Monday, October 15, 2012
Poem Submission #19 "HIV inside of Me"
HIV inside of Me
There she was on stage awe-some and inspiring….
asking me to tell her:
“what’s inside of me”
while I am here, living with HIV
….what is inside of me….??
For years what’s inside of me was denial…
momentary breaks in denial to face the truth - only to submerge again…
into my sea of blindness and un-acceptance of my own situation…
Keep the denial alive with lack of communication….
Don’t want to express my frustration for fear of humiliation….
Stuck in a moment of pure deliberation, fear of salvation, not looking for stimulation
…if I keep it quiet maybe dissipation
…no temptation for motivation
…not wanting to acknowledge my current station
… maybe if I ignore it for long enough it might just
No…., like a child being ignored it just got louder …
until I couldn’t ignore it…because I couldn’t breathe
and when I went to the hospital they said I had PCP
… changing my HIV to AIDS …
and now what happens if I remain in my denial?
Time to rethink my life, my choices, my point of view.
Time to evaluate my comfort zone and
it feels like traveling in my mind to some far away place
…Katmandu or Timbuktu…
but I have spent too long trying to overdo
fearing that someone would misconstrue
…and so I have kept silent.
I have children who have lived inside of me…
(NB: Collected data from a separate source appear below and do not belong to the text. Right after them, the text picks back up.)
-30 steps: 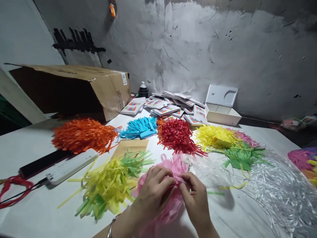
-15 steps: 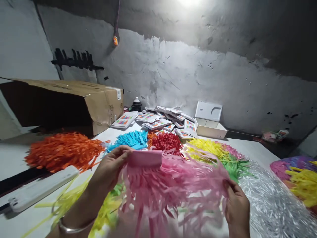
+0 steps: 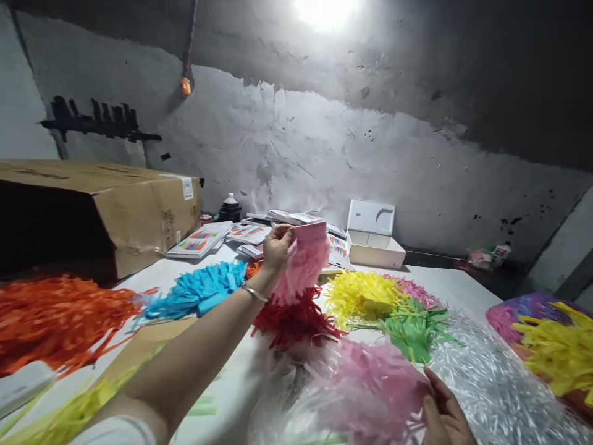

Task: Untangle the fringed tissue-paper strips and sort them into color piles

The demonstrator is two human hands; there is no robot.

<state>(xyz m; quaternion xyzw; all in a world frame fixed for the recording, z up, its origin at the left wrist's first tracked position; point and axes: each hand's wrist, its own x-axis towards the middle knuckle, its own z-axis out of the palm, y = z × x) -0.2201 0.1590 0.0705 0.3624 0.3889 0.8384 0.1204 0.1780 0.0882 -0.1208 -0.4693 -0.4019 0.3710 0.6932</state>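
I had my left hand (image 3: 278, 246) closed on one pink fringe (image 3: 306, 269) above the red fringe (image 3: 296, 324) | right hand (image 3: 448, 413) lightly pinching the lower pink fringe (image 3: 370, 383) | step, I judged: holding both apart; next move called for untangled strands

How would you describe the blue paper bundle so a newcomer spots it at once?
Start at the big brown cardboard box on the left. Just in front of its right end lies the bright blue fringed paper bundle, between a loose orange fringed heap and a dark red fringed bundle; its colour alone separates it.
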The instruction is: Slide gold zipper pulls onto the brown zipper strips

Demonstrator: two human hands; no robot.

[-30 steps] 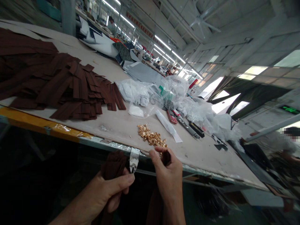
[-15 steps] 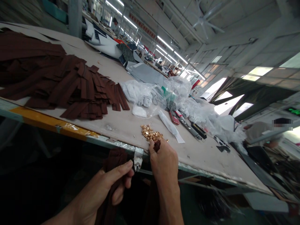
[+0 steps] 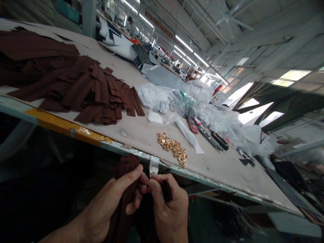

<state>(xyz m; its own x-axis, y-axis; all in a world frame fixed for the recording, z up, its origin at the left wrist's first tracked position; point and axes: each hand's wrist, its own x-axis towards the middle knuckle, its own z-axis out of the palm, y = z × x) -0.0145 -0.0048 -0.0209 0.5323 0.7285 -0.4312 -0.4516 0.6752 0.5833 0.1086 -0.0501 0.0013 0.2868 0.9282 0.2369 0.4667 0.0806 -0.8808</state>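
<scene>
Beyond gold zipper sliders (image 3: 172, 146), plastic bags (image 3: 162, 101) crowd the table (image 3: 225, 172), while left hand (image 3: 111, 195) and right hand (image 3: 170, 209) hold brown zipper tapes (image 3: 127, 166).

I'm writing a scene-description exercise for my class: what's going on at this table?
The left hand holds a bunch of brown strips, and the right hand holds a curled dark strip; the two are close together by the near edge of the table. Beyond them lie small gold pieces in a heap, a big pile of similar strips to the left, and plastic bags farther back.
</scene>
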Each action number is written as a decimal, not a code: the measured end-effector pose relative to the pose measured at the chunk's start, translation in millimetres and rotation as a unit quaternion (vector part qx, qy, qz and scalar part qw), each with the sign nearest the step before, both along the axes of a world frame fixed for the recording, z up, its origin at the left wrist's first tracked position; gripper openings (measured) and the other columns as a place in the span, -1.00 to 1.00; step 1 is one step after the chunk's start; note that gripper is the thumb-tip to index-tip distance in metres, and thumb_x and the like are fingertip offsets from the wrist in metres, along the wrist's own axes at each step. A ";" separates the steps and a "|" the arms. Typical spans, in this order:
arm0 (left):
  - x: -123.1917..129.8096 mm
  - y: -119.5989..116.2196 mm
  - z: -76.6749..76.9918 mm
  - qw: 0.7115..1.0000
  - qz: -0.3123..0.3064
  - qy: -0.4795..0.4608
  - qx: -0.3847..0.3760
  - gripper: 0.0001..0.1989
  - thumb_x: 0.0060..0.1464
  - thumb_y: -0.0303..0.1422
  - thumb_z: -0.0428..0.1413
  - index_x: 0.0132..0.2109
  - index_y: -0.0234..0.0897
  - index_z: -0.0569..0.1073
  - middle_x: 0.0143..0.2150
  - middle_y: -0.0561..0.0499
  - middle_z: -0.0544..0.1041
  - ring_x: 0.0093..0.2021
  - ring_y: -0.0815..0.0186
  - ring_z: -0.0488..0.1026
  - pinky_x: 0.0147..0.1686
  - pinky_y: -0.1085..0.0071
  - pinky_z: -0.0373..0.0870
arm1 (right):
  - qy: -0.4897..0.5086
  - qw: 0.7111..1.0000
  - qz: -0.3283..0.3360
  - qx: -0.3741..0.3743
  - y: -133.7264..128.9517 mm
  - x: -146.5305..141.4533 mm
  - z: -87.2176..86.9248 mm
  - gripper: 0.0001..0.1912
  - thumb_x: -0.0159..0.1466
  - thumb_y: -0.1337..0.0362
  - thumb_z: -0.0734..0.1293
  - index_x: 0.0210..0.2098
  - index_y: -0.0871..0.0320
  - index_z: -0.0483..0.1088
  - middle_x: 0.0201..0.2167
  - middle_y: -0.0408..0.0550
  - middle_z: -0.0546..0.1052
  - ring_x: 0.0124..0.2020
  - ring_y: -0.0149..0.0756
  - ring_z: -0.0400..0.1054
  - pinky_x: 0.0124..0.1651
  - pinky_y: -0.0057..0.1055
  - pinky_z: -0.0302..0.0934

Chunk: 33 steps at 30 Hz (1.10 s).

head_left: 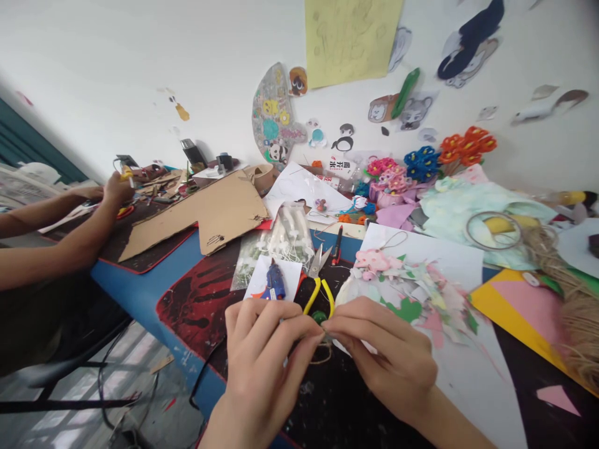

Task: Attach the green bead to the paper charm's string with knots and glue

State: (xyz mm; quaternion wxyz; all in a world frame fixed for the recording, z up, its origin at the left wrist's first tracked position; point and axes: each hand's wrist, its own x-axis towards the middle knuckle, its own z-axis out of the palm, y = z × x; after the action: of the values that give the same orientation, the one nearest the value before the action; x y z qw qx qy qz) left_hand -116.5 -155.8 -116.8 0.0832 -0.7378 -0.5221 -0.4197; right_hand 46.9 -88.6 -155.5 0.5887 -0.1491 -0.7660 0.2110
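My left hand and my right hand meet over the dark mat, thumb and fingertips of each pinched together. Between them is a thin brown string, whose small loop hangs just below the fingertips. Most of the string is hidden by the fingers. A small round green piece shows right behind the fingertips; whether it is tied to the string I cannot tell. Scissors with yellow handles lie just beyond, blades pointing away. To their left, a blue glue gun rests on white paper.
White paper with pink and green scraps lies at right, near a bundle of twine. Cardboard and a clear bag lie behind. At far left, another person's hand holds something yellow. Pipe-cleaner flowers stand against the wall.
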 end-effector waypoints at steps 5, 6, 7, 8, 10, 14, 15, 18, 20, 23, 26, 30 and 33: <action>-1.5 1.4 3.1 1.000 -0.014 -0.009 -0.009 -0.86 0.15 -0.60 0.23 -0.27 -0.28 0.51 -0.33 0.04 0.53 -0.28 0.26 0.30 -0.20 0.26 0.13 | -0.016 1.000 -0.003 0.016 0.7 0.2 -1.2 -0.75 0.24 0.66 0.32 -0.19 0.32 0.54 -0.33 0.05 0.59 -0.29 -0.32 0.45 -0.26 -0.39 0.38; -2.1 1.6 3.5 1.000 -0.013 -0.011 -0.009 -0.86 0.15 -0.59 0.24 -0.28 -0.28 0.51 -0.33 0.04 0.53 -0.28 0.26 0.30 -0.21 0.26 0.13 | -0.019 1.000 -0.004 0.019 0.8 0.3 -1.4 -0.76 0.24 0.66 0.32 -0.19 0.32 0.54 -0.33 0.05 0.59 -0.30 -0.32 0.45 -0.26 -0.39 0.38; -2.8 1.8 3.9 1.000 -0.011 -0.012 -0.008 -0.86 0.14 -0.59 0.24 -0.28 -0.27 0.51 -0.34 0.04 0.53 -0.29 0.26 0.30 -0.22 0.26 0.12 | -0.022 1.000 -0.004 0.021 0.8 0.4 -1.6 -0.76 0.24 0.66 0.32 -0.19 0.32 0.54 -0.33 0.05 0.59 -0.30 -0.32 0.45 -0.27 -0.39 0.38; -3.6 2.1 4.3 1.000 -0.013 -0.009 -0.010 -0.86 0.14 -0.59 0.25 -0.27 -0.27 0.51 -0.33 0.04 0.53 -0.29 0.26 0.30 -0.22 0.26 0.12 | -0.024 0.999 -0.005 0.023 0.9 0.4 -1.9 -0.76 0.25 0.65 0.32 -0.19 0.32 0.54 -0.32 0.05 0.59 -0.30 -0.32 0.45 -0.27 -0.39 0.38; -5.6 2.9 4.9 1.000 -0.017 -0.005 -0.012 -0.87 0.13 -0.57 0.27 -0.27 -0.27 0.51 -0.33 0.04 0.53 -0.28 0.25 0.30 -0.22 0.26 0.13 | -0.028 0.999 -0.006 0.026 1.1 0.2 -2.4 -0.76 0.25 0.65 0.31 -0.19 0.32 0.53 -0.32 0.06 0.59 -0.30 -0.32 0.45 -0.27 -0.39 0.38; -9.8 4.1 6.5 0.999 -0.031 0.005 -0.023 -0.86 0.13 -0.56 0.28 -0.23 -0.25 0.51 -0.30 0.03 0.53 -0.26 0.24 0.30 -0.22 0.26 0.15 | -0.027 0.999 -0.007 0.029 2.0 -0.4 -3.2 -0.75 0.25 0.67 0.30 -0.20 0.32 0.54 -0.33 0.07 0.59 -0.31 -0.32 0.45 -0.28 -0.38 0.38; -10.6 4.2 7.0 0.999 -0.033 0.005 -0.028 -0.85 0.13 -0.56 0.28 -0.23 -0.25 0.51 -0.30 0.03 0.53 -0.25 0.24 0.30 -0.21 0.26 0.15 | -0.028 0.999 -0.007 0.030 2.1 -0.5 -3.5 -0.75 0.24 0.67 0.31 -0.20 0.33 0.54 -0.34 0.07 0.59 -0.31 -0.31 0.45 -0.28 -0.37 0.38; -12.1 4.3 8.6 0.998 -0.037 -0.003 -0.042 -0.85 0.13 -0.55 0.28 -0.22 -0.24 0.50 -0.29 0.04 0.53 -0.25 0.24 0.31 -0.21 0.26 0.16 | -0.030 0.999 -0.001 0.032 2.0 -0.3 -4.3 -0.74 0.23 0.68 0.30 -0.21 0.34 0.54 -0.34 0.09 0.59 -0.30 -0.30 0.45 -0.27 -0.36 0.39; -13.2 5.1 9.6 0.998 -0.041 -0.007 -0.049 -0.85 0.13 -0.53 0.29 -0.22 -0.23 0.49 -0.29 0.05 0.52 -0.24 0.24 0.31 -0.22 0.26 0.16 | -0.029 0.999 0.004 0.028 1.7 0.0 -4.3 -0.73 0.22 0.69 0.30 -0.21 0.34 0.54 -0.35 0.09 0.59 -0.30 -0.30 0.45 -0.26 -0.36 0.40; -15.5 8.3 10.9 0.996 -0.051 -0.021 -0.070 -0.85 0.13 -0.50 0.29 -0.24 -0.21 0.48 -0.30 0.08 0.52 -0.24 0.26 0.33 -0.21 0.28 0.18 | -0.015 1.000 0.007 0.023 1.4 0.6 -2.5 -0.72 0.22 0.70 0.30 -0.21 0.32 0.55 -0.35 0.07 0.58 -0.31 -0.31 0.45 -0.27 -0.37 0.40; -17.6 14.1 13.3 0.992 -0.048 -0.069 -0.093 -0.87 0.17 -0.50 0.26 -0.25 -0.19 0.48 -0.29 0.09 0.52 -0.23 0.29 0.37 -0.21 0.32 0.23 | 0.004 1.000 0.011 -0.003 2.0 1.8 1.7 -0.72 0.21 0.69 0.32 -0.22 0.29 0.55 -0.35 0.03 0.58 -0.32 -0.34 0.46 -0.28 -0.40 0.40; -12.9 25.6 21.5 0.987 -0.047 -0.121 -0.091 -0.86 0.28 -0.49 0.14 -0.09 -0.17 0.52 -0.19 0.06 0.55 -0.21 0.34 0.42 -0.27 0.38 0.30 | 0.035 0.998 -0.001 -0.060 5.5 7.8 8.2 -0.77 0.22 0.62 0.36 -0.27 0.20 0.54 -0.39 -0.07 0.57 -0.34 -0.38 0.47 -0.30 -0.45 0.39; 1.7 35.0 28.9 0.986 -0.090 -0.120 -0.077 -0.84 0.33 -0.47 0.07 -0.08 -0.17 0.53 -0.21 0.06 0.58 -0.22 0.35 0.44 -0.22 0.37 0.33 | 0.062 0.994 -0.033 -0.080 11.4 20.1 11.5 -0.79 0.22 0.56 0.41 -0.28 0.12 0.54 -0.38 -0.13 0.58 -0.33 -0.38 0.47 -0.27 -0.43 0.38</action>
State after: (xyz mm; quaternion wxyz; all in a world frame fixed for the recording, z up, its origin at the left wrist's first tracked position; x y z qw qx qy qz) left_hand -114.8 -120.9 -87.9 -0.0750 -0.7304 -0.4906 -0.4692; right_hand 67.1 -77.2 -144.0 0.6277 -0.2080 -0.7033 0.2610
children that I brought into this world and nurtured and cared for…
Fearing they will abhor instead of adore
I have been silent for seven years and should I have told them before?
... Doubting myself… causing me to deplore
Fear that they will, as I did, ignore
So now I am forced to explore…
what this all means and how it fits into my life…
this HIV/AIDS, existing inside of ME…
and how it will affect my children who are looking to me…
to guide them correctly….
They might be hurt by the stigma attached to my medical condition.
How can I transition from my denial into a purpose for a mission
without providing my children with cognition of my current position?
I am full of ambition but I am not a magician….
and I am… afraid.
Fear lives inside of me.
Fear to disclose,
fear to face possibilities….
I might just fade away….
And die quietly and then no one will be hurt
… and yet I am not the die quietly type of woman….
And…I don’t want to die
I want to live and love and be happy
and see my children become even more amazing than they already are
and how can I do that if I just fade away?
Living my life as if it is some tragic ballet?
Could I somehow be allowed a replay
starting somewhere around halfway?
At some point I went astray…
my own self, I did betray and
now my mistakes are here on display …
like some loud and obnoxious cliché’
…. to practice safe sex……
What’s living inside of me is the desire to be greater…
to speak louder….
To touch someone else so that they can know and understand that
they are not alone….
Be strong and loud like the powerful cologne
of someone’s not to subtle homegrown,
not to postpone to travel into the unknown….
To somehow atone
through an effort of knowledge like a cyclone
that hits hard, like the sun, not to be outshone.
Like a long sad note played on a trombone….
Leading into a song of victory….
If not for me, than for somebody…
for my children, so they can be proud of at least one thing that I may have accomplished and/or stood for in my life,
which, may end too short, or may not… I don’t know.
I want to be loud and speak about it but there is fear inside of me.